Aunque parece sacada de una película surrealista, esta es una realidad patente para un grupo de familias que viven desde hace diez años a pocos metros de un lago ubicado en Los Andes 2, en San Miguelito, que se ha convertido en un inmenso basurero acuático.
"Aquí, como ustedes pueden ver, flotan restos pestilentes de basura orgánica, botellas, envases de plásticos, pedazos de cartones, papeles e innumerables objetos que son arrojados profusamente desde las casas situadas en las zonas altas", dijo José María López, uno de los vecinos.
Para evitar enfermedades, los vecinos han tenido que organizar grupos de trabajo y salir todos los fines de semanas en un bote para sacar la basura acumulada que flota tranquilamente en las aguas estancadas, porque tienen miedo de una epidemia de dengue.

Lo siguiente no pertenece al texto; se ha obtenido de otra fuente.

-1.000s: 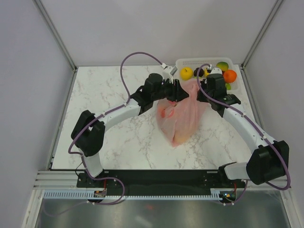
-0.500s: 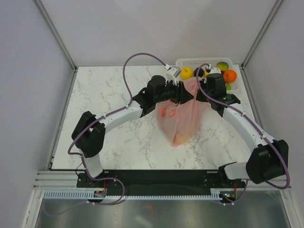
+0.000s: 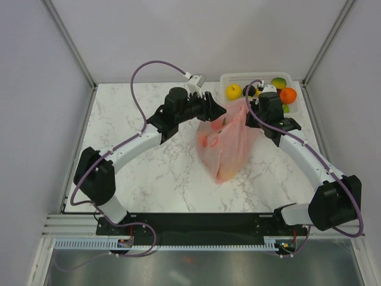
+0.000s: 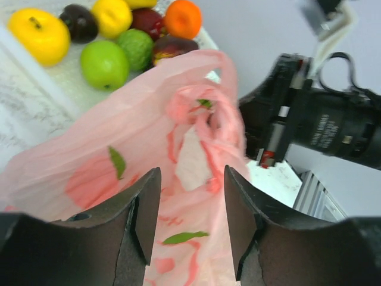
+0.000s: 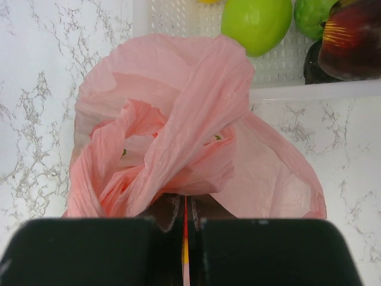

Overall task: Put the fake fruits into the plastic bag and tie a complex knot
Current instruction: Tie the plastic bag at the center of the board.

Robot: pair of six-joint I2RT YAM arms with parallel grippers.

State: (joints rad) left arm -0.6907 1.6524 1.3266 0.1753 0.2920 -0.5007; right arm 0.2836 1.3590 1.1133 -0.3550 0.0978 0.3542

Otra de las amenazas que temen los pobladores es que el nivel de las aguas suba y se coma las orillas de la playa, lo que podría poner en peligro las pequeñas casas construidas en las cercanías de este lago.
ANTES HABIAN PECES
López indicó que donde antes había una zona de paseo y podían bañarse tranquilamente, ahora sólo hay un charco sucio y maloliente que lo único que inspira son ganas de salir corriendo del lugar.
El vecino también aseguró que en el lago moribundo era normal ver peces y camarones de agua dulce, pero, ahora lo único que se pescan son desperdicios.
Por su parte, Yadira Cedeño sostuvo que la vida de este lugar cambió dramáticamente cuando se empezaron a construir las barriadas de la quebrada de Los Andes, lo que ocasionó que desde esa zona se desvíen grandes cantidades de aguas servidas y basura.
"El extremo ha llegado a tanto que hasta se han encontrado animales muertos en las fuentes de este remanso de aguas tranquilas. Ya se imaginan lo que pasa con este calor: los olores que tenemos que soportar por esta situación", apuntó.
NADIE SE ACUERDA DE ELLOS
José Toribio no ahorró palabras cuando recordó que las autoridades locales de San Miguelito no los toman en cuenta y se han olvidado de este grave peligro, pese a las denuncias y advertencias que han recibido de los pobladores.
Del mismo modo habló la vecina Margelis Vernaza, quien tiene temor de que este lago se "muera" por la grave contaminación ambiental que enfrenta. "No sabemos hasta cuándo esperaremos esta ayuda que nunca llega", agregó.
Uno de los sectores más afectados han sido los animales que constituían la fauna natural de este entorno ecológico como los paticuervos, los peces, los conejos ponchos y los camarones de agua dulce, que ahora están en peligro de desaparecer.
Al respecto, un informe denominado "Geo Ciudad de Panamá Metro y San Miguelito" reveló recientemente que el deterioro ambiental y los cambios drásticos de la morfología humana han impactado drásticamente sobre el ecosistema afectando los lagos, bosques y las áreas silvestres de esta zona urbana.
"Hay una gran cantidad de contaminación que han afectado las aguas, especialmente la de los ríos del centro de la ciudad", subrayó en referencia a San Miguelito.